Contrastive Learning and Mixture of Experts Enables Precise Vector Embeddings

• URL: http://arxiv.org/abs/2401.15713v2
• Date: Thu, 30 May 2024 19:55:58 GMT
• Title: Contrastive Learning and Mixture of Experts Enables Precise Vector Embeddings
• Authors: Logan Hallee, Rohan Kapur, Arjun Patel, Jason P. Gleghorn, Bohdan Khomtchouk,
• Abstract summary: This paper improves upon the vectors embeddings of scientific literature by assembling niche datasets using co-citations as a similarity metric. We apply a novel Mixture of Experts (MoE) extension pipeline to pretrained BERT models, where every multi-layer perceptron section is enlarged and copied into multiple distinct experts. Our MoE variants perform well over $N$ scientific domains with $N$ dedicated experts, whereas standard BERT models excel in only one domain.
• Score: 0.0
• License: http://creativecommons.org/licenses/by/4.0/
• Abstract: The advancement of transformer neural networks has significantly elevated the capabilities of sentence similarity models, but they struggle with highly discriminative tasks and produce sub-optimal representations of important documents like scientific literature.
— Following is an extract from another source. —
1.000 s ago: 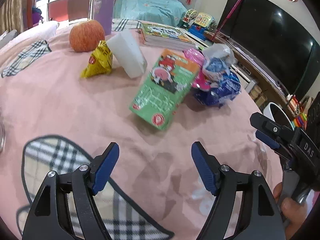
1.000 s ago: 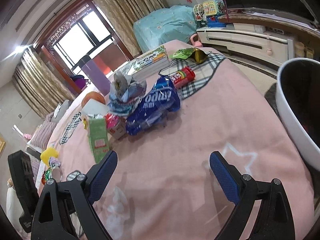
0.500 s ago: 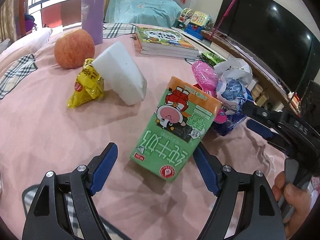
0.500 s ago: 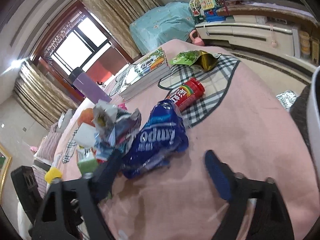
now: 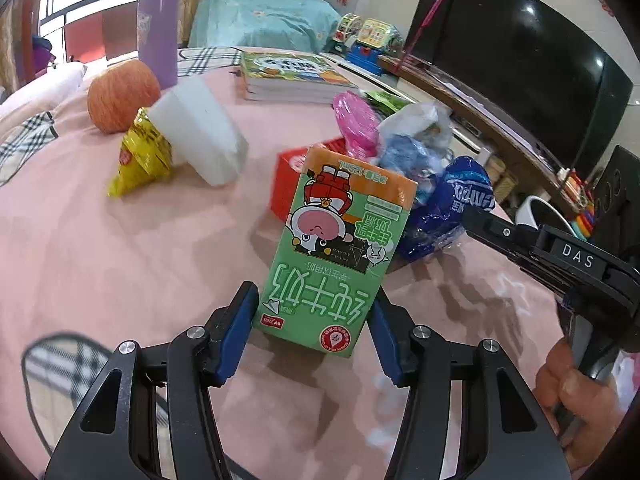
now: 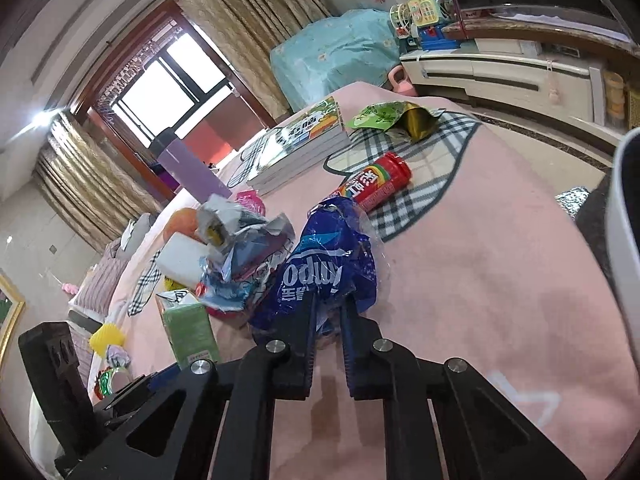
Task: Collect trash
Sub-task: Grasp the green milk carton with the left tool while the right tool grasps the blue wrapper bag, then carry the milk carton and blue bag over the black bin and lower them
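A green milk carton (image 5: pixel 336 248) stands tilted on the pink tablecloth (image 5: pixel 120 264). My left gripper (image 5: pixel 312 316) is closing, and its blue pads press the carton's lower sides. A crumpled blue plastic wrapper (image 6: pixel 320 272) lies just right of the carton. My right gripper (image 6: pixel 328 308) is closing, and its fingers pinch the wrapper's near edge. The left wrist view shows that gripper (image 5: pixel 480 220) coming in from the right, with a hand (image 5: pixel 576 404) on its handle. The carton (image 6: pixel 188 328) also appears at the lower left of the right wrist view.
Beyond the carton are a red box (image 5: pixel 288 176), a pink item (image 5: pixel 356 120) and a crumpled bag (image 5: pixel 416 136). A yellow wrapper (image 5: pixel 140 156), white block (image 5: pixel 200 128), apple (image 5: pixel 122 96), purple bottle (image 5: pixel 158 24) and books (image 5: pixel 292 76) sit farther back. A red tube (image 6: pixel 376 184) and green packet (image 6: pixel 384 116) lie nearby. A white bin (image 6: pixel 624 240) stands right.
Both grippers moved forward onto the trash pile. The left jaws narrowed onto the green carton. The right jaws went from wide open to pinched on the blue wrapper.
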`<action>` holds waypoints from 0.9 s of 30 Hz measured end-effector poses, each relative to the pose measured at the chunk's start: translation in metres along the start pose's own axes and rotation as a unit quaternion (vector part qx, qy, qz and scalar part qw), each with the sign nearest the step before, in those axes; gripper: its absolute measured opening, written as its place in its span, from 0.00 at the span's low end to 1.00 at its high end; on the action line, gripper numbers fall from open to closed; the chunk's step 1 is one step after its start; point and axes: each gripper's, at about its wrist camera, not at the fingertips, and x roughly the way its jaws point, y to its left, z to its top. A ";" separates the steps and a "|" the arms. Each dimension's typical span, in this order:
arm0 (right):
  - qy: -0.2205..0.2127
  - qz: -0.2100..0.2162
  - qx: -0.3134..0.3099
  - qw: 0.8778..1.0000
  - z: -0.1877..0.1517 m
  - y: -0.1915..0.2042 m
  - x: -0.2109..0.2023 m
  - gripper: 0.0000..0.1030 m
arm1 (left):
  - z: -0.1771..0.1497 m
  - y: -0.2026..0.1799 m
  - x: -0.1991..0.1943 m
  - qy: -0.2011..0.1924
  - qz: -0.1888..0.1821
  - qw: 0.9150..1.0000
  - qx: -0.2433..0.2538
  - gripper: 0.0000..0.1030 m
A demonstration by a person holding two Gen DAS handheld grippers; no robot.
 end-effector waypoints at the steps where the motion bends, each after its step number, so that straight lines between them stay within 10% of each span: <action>1: -0.003 -0.001 -0.002 1.000 -0.002 0.000 -0.005 0.11 | -0.003 -0.003 -0.003 0.000 -0.004 1.000 0.001 0.52; 27: -0.096 -0.093 -0.002 0.991 -0.033 -0.047 -0.129 0.10 | -0.031 -0.108 -0.024 0.013 -0.061 0.995 0.083 0.52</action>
With the increased reliance on retrieval augmentation and search, representing diverse documents as concise and descriptive vectors is crucial. This paper improves upon the vectors embeddings of scientific literature by assembling niche datasets using co-citations as a similarity metric, focusing on biomedical domains. We apply a novel Mixture of Experts (MoE) extension pipeline to pretrained BERT models, where every multi-layer perceptron section is enlarged and copied into multiple distinct experts. Our MoE variants perform well over $N$ scientific domains with $N$ dedicated experts, whereas standard BERT models excel in only one domain. Notably, extending just a single transformer block to MoE captures 85% of the benefit seen from full MoE extension at every layer. This holds promise for versatile and efficient One-Size-Fits-All transformer networks for numerically representing diverse inputs. Our methodology marks significant advancements in representing scientific text and holds promise for enhancing vector database search and compilation.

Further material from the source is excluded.